Hellen Chanda

Personal information
- Full name: Hellen Ng'andwe Chanda
- Date of birth: 19 June 1998 (age 28)
- Place of birth: Lusaka, Zambia
- Height: 1.63 m (5 ft 4 in)
- Position: Forward

Team information
- Current team: Eastern Flames
- Number: 6

Senior career*
- Years: Team / Apps / (Gls)
- Red Arrows F.C.
- 2022–2023: Green Buffaloes
- 2023: BIIK Shymkent
- 2023–2024: Hakkarigücü Spor
- 2025–: Eastern Flames

International career^{‡}
- 2018–: Zambia / 7 / (0)

= Hellen Chanda =

Zambian footballer (born 1998)

Hellen Ng'andwe Chanda (born 19 June 1998) is a Zambian footballer who plays as a forward for Saudi Women's Premier League club Eastern Flames and the Zambia women's national team.

==International career==

Chanda was called up to the Zambia squad for the 2018 Women's Africa Cup of Nations.
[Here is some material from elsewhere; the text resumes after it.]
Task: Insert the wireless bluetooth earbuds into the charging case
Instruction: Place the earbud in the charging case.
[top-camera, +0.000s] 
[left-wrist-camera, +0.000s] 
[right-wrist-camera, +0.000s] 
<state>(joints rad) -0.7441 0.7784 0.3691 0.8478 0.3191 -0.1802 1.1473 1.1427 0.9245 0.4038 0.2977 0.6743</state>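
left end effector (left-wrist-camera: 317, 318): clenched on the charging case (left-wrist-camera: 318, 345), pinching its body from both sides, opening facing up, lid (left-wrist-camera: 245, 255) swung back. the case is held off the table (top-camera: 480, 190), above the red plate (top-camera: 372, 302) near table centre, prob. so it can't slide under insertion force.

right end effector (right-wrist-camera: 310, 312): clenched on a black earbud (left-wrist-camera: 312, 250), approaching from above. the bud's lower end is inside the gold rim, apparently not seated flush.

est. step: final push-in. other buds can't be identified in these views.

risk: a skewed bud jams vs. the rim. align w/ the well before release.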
She competed at the 2018 Africa Women Cup of Nations, playing in one match.

On 2 July 2021, Chanda was called up to the 23-player Zambia squad for the delayed 2020 Summer Olympics.

Chanda was named to the Zambia squad for the 2023 FIFA Women's World Cup.

On 3 July 2024, Chanda was called up to the Zambia squad for the 2024 Summer Olympics.